Remember Ferdinand de Lesseps? The guy who built the Suez Canal in 1859? Everyone called it the most expensive ditch in history. They weren’t wrong—it cost $100 million in 1869 dollars and nearly bankrupted the French company that built it. But here’s the thing: once it was done, every ship crossing between Europe and Asia had exactly two choices: use the canal or take the long way around. The infrastructure created permanent, captive demand, and the companies running the show collected tolls for a century.
Fast forward to 2026, and we’re watching the same movie play out with AI infrastructure. Except this time, the “ditch” is memory chips and data centers, and the toll collectors are companies like SanDisk (SNDK) and Nebius (NBIS).
The bears keep calling the top. They called it in October 2025. Then February. Then March. Then April. Each time, they watched the stock pull back 25% or more, only to rip to new highs. Their thesis? “Memory is cyclical, and cycles end.” Sounds reasonable until you look at the actual numbers.
Microsoft, Meta, Amazon, and Google have committed to roughly $725 billion in AI infrastructure spending for 2026 alone.

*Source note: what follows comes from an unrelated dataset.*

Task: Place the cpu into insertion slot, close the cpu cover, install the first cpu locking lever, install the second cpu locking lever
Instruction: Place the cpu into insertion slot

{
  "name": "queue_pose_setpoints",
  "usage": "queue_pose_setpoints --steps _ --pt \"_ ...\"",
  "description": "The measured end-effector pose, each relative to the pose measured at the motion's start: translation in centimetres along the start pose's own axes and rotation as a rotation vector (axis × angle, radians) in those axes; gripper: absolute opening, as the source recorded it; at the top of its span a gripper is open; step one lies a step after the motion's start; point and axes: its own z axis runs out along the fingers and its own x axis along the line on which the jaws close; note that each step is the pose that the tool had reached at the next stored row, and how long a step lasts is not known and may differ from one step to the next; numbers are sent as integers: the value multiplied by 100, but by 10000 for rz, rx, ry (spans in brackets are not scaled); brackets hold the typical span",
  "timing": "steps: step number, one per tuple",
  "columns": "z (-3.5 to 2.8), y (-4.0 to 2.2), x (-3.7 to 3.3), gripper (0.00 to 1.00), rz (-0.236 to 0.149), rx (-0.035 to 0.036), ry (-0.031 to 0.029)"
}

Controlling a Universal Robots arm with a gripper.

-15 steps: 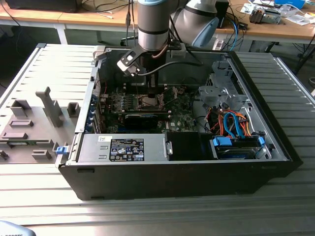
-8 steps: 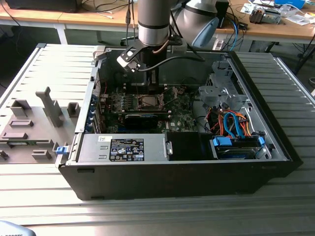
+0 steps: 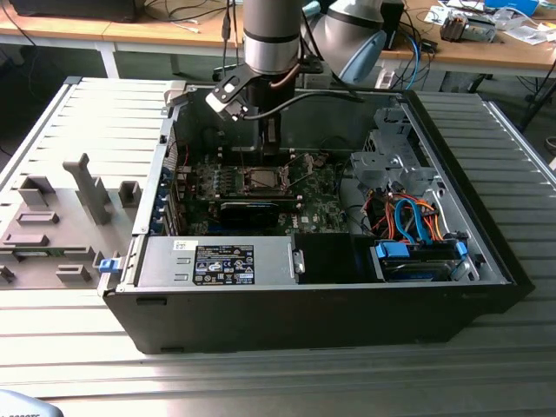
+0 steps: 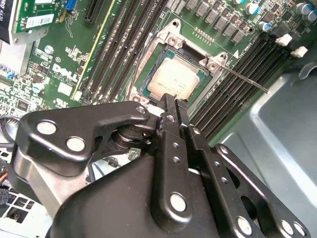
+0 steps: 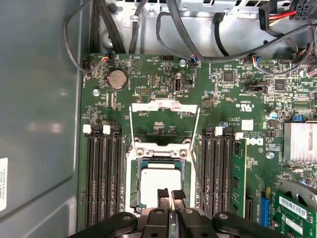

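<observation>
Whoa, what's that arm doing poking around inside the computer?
A robot arm is reaching down into an open computer case. Its gripper sits right at the edge of the cpu, which lies in the insertion slot on the green motherboard. The cpu cover is flipped open, and a thin locking lever sticks out unlatched.

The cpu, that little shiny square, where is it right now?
In both wrist views the cpu lies in the insertion slot on the green motherboard, between the black memory slots, right beside the tool.
</observation>
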Motion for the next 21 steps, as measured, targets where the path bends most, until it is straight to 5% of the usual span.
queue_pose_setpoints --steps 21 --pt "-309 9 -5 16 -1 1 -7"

That’s not a typo. That’s a once-in-a-generation buildout, and a massive chunk of every infrastructure dollar lands in the memory complex. That money has to go somewhere, and it’s going straight into SanDisk’s fabs and Nebius’s data centers.
SanDisk: The Shovel Seller
SanDisk’s stock has run from $50 to roughly $1,400. That’s insane. But here’s what’s wild: its forward P/E ratio sits near nine. Nine! The earnings are doing all the heavy lifting—multiples haven’t expanded at all. As long as that holds, SNDK has room to run. The market keeps trying to call the top, and the market keeps being wrong.
Nebius: The Neocloud Nobody’s Talking About
If SanDisk is the shovel, Nebius is the rented mule. Spun out of old Yandex assets after Russia’s invasion of Ukraine, Nebius rebuilt itself as a “neocloud”—basically a high-beta, levered play on the same hyperscaler capex wave.
The numbers are almost cartoonish. Revenue is on pace to grow more than 500% this year, with margins climbing from 40% to 59% by 2028. Yet the stock trades around 16 times forward EBITDA. Sixteen! That’s absurdly cheap for a company growing like that.
Technically, the chart just executed a textbook V-shaped recovery off its prior all-time high near $135, turning what was resistance into the new floor.
The Pattern Nobody’s Learning
Both names share a brutal pattern: violent, gut-wrenching pullbacks followed by face-ripping rallies. Anyone who chased these stocks at the top got destroyed. Anyone who treated the dips as opportunities did very well.
The bears calling tops on AI infrastructure are making the same mistake as the Suez Canal skeptics. They’re watching the stock price instead of the $725 billion in committed capex. Capital has to land somewhere. And that somewhere is increasingly SNDK and NBIS.
The infrastructure is being built. The demand is permanent. The tolls are being collected. Stop fighting it.